2003 Committee Charter : DRSExecutive Compensation Committee
Charter of the Executive Compensation Committee
of the Board of Directors of DRS Technologies, Inc.
As Adopted by the Board on May 14, 2003
Purpose of the Committee
The Executive Compensation Committee (the Committee) of the Board of Directors (the Board) of DRS Technologies, Inc. (the Company) shall be responsible for reviewing and making decisions with respect to salaries, bonuses, stock options and other benefits for the executive officers of the Company. In performing this function, it shall be the objective of the Committee to discharge the responsibilities of the Board relating to compensation of the Company's Chief Executive Officer and other executive officers, and to produce an annual report on executive compensation for inclusion in the Company's annual proxy statement that complies with the rules and regulations of the Securities and Exchange Commission, the New York Stock Exchange (the NYSE) and any other applicable rules and regulations.
Membership of the Committee
The members of the Committee shall be appointed by the Board and shall consist of three or more members of the Board, the exact number to be determined from time to time by the Board. All members of the Committee shall be, in the judgment of the Board, "independent directors" as defined under the rules, regulations and listing standards of the NYSE. The Board, by majority vote of the independent directors, may remove or replace one or more directors as members of the Committee at any time.
Duties and Responsibilities of the Committee
In furtherance of the purposes set forth above, the Committee's primary duties and responsibilities are to:
Evaluate the performance of the Chief Executive Officer and the other executive officers annually in light of the approved corporate goals and objectives.
Set the compensation of the Chief Executive Officer and other executive officers annually, based upon the Committee's evaluation of their performance and taking into account the Company's desire to attract and retain qualified executive officers and the limitation on deductibility of certain compensation set forth in Section 162(m) of the Internal Revenue Code.
Review the Company's incentive compensation plans and equity-based plans annually and recommend any changes in such plans to the Board as the Committee deems appropriate.
Exercise all of the authority of the Board with respect to the administration of the Company's incentive compensation plans.
Review the perquisites and other personal benefits of the Chief Executive Officer and other executive officers and recommend any changes to the Board as the Committee deems appropriate.
Prepare an annual executive compensation report for inclusion in the Company's proxy statement.
Prepare an annual performance evaluation of the Committee, including any recommended amendments to this Charter and any recommended changes to the Company's compensation policies and procedures.
In determining the long-term incentive component of the compensation of the Chief Executive Officer and other executive officers, the Committee may consider the Company's performance and relative stockholder return and the value of similar incentive awards to chief executive officers and other executive officers at comparable companies.
The Committee may retain, in its sole discretion and at the Company's expense, a compensation consultant, legal counsel and/or any other advisor for as long as it deems advisable to assist in discharging its duties under this Charter. The Committee shall have the sole authority to approve the fees and other retention terms with respect to such advisors.

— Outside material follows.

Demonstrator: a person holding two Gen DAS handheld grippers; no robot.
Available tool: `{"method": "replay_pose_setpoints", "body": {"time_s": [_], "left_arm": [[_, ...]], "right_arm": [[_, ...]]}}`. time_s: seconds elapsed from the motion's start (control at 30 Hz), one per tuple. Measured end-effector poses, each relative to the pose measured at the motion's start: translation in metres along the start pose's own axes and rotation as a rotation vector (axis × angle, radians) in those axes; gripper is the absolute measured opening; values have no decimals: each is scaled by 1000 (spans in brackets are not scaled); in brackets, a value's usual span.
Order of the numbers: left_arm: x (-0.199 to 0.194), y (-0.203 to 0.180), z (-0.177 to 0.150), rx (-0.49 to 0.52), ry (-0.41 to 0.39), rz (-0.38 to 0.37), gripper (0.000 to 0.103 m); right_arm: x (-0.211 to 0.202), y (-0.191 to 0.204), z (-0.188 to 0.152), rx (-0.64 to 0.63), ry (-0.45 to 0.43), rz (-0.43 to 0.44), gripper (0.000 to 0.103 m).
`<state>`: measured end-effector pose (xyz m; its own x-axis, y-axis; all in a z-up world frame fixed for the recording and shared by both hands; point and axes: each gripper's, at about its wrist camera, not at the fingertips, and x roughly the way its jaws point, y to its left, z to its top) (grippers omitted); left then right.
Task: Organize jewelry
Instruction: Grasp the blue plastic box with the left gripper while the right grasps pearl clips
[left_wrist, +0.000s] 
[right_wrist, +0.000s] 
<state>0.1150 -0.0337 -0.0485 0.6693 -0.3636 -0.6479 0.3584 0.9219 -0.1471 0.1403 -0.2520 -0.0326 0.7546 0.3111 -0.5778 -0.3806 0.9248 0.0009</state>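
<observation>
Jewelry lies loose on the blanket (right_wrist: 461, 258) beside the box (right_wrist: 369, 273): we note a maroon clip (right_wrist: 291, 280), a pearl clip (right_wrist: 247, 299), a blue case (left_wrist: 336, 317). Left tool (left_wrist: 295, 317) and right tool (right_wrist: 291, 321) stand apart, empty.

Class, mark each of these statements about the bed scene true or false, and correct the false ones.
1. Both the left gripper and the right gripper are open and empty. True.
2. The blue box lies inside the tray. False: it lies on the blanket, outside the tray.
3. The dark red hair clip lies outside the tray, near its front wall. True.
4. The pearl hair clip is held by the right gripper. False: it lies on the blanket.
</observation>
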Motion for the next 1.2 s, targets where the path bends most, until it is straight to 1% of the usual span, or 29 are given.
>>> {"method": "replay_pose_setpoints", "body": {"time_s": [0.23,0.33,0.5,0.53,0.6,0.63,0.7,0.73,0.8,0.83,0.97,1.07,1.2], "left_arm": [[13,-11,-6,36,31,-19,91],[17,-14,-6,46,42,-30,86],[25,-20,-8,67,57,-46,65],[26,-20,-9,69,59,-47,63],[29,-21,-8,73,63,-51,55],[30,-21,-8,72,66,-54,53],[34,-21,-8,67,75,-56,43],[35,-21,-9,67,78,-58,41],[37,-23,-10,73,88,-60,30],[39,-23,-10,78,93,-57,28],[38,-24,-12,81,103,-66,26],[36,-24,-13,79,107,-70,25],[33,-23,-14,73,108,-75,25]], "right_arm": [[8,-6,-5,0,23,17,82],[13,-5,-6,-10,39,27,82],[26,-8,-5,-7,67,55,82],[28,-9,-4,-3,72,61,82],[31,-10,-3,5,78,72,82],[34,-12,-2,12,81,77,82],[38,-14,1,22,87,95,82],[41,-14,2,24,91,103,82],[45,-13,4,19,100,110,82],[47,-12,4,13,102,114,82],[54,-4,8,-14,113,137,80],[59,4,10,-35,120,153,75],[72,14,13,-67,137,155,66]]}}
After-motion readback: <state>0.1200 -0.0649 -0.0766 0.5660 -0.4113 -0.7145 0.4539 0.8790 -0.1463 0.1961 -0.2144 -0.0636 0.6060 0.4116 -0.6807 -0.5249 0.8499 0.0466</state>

Meetings and Procedures of the Committee
The Committee shall meet at least two times annually. One such meeting shall be held at a time when the Committee can evaluate the performance of the Chief Executive Officer and other executive officers, set their annual base salary and recommend certain incentive awards. One such meeting shall be held at a time when the Committee shall sit as the Company's Stock Option Committee, evaluating and recommending grants of stock options or other equity-based compensation. Other meeting(s) shall be held at the discretion of the Chairperson of the Committee. Minutes of each of these meeting shall be kept, and such minutes shall be maintained with the books and records of the Company. Following each of its meetings, the Committee shall deliver a report on the meeting to the Board, including a description of all actions taken by the Committee at the meeting.
The Committee shall fix its own rules of procedure, which shall be consistent with the Bylaws of the Company and this Charter. The Committee shall designate one member of the Committee as its Chairperson. The Chairperson of the Committee or a majority of the members of the Committee also may call a special meeting of the Committee. A majority of the members of the Committee present in person or by means of a conference telephone or other communications equipment by means of which all persons participating in the meeting can hear each other shall constitute a quorum.
The Committee may form subcommittees, consisting of no fewer than two members, for any purpose that the Committee deems appropriate and may delegate to such subcommittees such power and authority as the Committee deems appropriate; provided, that the Committee shall not delegate to a subcommittee any power or authority required by any law, regulation or listing standard to be exercised by the Committee as a whole.
The Chief Executive Officer shall function as the management liaison officer to the Committee. The Committee may request that any directors, officers or employees of the Company, or other persons whose advice and counsel are sought by the Committee, attend any meeting of the Committee to provide such pertinent information as the Committee requests.